=== EXCERPTED RECORDS ===
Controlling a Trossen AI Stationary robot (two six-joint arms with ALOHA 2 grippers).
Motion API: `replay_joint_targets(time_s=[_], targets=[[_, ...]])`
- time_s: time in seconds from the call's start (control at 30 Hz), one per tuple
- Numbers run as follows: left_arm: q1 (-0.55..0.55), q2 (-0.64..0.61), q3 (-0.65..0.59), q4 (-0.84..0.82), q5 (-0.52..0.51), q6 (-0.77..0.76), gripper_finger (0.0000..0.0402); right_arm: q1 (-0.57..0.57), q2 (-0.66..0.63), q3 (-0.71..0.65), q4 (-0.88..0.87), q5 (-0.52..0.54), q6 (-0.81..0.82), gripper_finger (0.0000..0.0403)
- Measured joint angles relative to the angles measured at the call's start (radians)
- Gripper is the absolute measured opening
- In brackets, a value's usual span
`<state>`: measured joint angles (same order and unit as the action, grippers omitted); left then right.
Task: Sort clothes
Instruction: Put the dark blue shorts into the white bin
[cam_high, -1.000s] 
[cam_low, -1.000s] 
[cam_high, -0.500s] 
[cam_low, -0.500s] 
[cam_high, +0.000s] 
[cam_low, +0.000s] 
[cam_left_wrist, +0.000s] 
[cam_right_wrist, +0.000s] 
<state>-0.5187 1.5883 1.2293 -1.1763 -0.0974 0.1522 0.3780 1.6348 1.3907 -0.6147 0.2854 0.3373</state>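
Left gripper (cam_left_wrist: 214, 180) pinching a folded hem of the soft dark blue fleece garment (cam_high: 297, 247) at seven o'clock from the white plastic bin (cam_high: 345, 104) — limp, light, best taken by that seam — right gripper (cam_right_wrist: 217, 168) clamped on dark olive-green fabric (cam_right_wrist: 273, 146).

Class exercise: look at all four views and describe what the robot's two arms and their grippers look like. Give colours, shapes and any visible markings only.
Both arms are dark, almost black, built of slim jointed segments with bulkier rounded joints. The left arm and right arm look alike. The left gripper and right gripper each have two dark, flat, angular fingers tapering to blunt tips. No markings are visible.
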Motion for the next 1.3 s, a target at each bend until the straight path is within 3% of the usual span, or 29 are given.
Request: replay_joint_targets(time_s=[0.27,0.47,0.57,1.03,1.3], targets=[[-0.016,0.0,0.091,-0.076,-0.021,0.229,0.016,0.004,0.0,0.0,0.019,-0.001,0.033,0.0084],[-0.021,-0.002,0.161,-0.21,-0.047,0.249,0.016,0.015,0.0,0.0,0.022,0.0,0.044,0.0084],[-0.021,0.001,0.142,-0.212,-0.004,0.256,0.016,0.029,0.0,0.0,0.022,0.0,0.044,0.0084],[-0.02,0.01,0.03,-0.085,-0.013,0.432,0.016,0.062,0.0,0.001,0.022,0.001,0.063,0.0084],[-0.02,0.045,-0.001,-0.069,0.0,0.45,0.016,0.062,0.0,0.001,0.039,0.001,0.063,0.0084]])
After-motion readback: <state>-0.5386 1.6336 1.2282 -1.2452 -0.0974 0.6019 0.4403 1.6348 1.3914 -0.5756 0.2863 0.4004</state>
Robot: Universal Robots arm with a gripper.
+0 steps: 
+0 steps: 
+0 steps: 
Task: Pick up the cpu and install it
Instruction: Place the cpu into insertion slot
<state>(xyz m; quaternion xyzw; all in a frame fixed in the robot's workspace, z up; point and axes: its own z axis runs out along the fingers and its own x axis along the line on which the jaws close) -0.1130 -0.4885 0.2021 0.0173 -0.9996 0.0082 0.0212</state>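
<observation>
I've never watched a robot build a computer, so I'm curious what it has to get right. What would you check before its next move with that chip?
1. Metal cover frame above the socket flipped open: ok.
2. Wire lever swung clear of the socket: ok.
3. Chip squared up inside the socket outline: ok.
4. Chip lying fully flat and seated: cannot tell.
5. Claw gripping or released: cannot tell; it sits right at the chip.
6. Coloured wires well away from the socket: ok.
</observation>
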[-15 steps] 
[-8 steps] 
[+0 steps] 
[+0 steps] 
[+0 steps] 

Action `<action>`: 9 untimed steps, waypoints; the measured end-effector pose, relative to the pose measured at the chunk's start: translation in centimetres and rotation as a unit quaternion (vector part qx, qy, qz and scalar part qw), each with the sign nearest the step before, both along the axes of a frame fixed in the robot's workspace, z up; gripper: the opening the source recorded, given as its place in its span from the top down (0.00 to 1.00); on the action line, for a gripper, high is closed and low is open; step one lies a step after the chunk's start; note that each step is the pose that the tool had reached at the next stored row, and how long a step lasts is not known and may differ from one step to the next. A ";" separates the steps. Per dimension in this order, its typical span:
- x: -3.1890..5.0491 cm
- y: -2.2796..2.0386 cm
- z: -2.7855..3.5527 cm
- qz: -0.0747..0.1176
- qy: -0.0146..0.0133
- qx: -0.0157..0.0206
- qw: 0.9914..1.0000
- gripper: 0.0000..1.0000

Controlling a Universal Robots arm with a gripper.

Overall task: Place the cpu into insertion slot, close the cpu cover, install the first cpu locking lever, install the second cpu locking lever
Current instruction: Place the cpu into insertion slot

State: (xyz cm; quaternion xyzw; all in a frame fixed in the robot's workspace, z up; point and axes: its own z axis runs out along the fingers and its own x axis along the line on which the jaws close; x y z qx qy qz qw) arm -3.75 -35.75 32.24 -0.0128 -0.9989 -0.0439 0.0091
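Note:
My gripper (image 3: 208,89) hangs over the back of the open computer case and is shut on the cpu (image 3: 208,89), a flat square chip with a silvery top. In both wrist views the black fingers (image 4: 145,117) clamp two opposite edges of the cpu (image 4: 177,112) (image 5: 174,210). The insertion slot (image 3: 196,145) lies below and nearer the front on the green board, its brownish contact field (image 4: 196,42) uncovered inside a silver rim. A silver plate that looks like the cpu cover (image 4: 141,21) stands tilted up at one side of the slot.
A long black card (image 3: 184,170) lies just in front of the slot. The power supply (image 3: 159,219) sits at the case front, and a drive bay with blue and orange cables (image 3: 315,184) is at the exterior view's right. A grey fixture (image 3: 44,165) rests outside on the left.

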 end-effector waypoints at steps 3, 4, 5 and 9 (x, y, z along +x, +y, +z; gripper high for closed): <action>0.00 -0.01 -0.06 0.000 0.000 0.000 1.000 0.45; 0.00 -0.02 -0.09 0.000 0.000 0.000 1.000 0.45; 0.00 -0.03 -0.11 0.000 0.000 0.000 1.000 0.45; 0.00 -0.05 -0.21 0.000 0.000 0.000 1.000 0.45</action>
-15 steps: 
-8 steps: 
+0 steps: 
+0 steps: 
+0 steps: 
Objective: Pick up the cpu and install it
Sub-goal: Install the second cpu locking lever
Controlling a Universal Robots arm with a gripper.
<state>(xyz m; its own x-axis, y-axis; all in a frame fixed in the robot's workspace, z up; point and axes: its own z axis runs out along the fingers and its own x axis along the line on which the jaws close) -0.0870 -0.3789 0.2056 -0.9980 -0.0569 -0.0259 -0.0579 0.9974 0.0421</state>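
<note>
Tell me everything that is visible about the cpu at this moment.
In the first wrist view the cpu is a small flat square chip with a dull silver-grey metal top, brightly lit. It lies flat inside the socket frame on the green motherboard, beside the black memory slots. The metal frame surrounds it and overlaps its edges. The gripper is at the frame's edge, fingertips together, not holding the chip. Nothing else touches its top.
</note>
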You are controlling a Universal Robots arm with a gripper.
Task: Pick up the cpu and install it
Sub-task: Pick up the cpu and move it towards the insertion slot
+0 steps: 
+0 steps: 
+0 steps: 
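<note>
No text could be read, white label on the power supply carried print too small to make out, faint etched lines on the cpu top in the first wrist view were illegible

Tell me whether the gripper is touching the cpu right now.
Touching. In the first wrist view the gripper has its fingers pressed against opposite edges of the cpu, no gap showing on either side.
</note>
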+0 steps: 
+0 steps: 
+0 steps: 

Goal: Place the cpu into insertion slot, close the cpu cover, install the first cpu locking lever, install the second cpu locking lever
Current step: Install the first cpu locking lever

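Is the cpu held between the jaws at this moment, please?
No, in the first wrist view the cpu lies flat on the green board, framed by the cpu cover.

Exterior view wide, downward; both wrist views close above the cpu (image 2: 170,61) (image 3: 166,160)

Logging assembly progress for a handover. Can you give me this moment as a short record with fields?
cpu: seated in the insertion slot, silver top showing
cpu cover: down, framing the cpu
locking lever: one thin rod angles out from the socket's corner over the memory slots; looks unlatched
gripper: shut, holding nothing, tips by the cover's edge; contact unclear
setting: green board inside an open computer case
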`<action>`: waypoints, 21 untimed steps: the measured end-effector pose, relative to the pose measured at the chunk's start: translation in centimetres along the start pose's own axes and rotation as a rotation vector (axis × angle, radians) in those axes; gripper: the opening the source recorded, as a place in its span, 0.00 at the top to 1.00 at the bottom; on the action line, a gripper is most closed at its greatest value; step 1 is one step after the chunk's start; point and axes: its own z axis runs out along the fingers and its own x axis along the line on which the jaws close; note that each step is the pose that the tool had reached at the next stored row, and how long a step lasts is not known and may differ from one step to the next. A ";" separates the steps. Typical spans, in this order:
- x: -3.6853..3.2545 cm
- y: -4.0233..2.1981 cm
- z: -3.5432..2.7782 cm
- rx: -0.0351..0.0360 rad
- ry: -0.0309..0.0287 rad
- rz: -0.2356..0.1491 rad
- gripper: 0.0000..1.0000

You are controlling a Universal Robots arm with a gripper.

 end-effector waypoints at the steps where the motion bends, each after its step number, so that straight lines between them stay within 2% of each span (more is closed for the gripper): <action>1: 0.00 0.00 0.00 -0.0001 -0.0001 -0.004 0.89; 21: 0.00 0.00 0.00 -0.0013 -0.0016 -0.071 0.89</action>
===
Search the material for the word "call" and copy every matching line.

--- SOLUTION FOR THIS TASK ---
- time_s: time in seconds from the call's start (control at 30 Hz), one per tuple
- Measured joint angles relative to the angles measured at the call's start (radians)

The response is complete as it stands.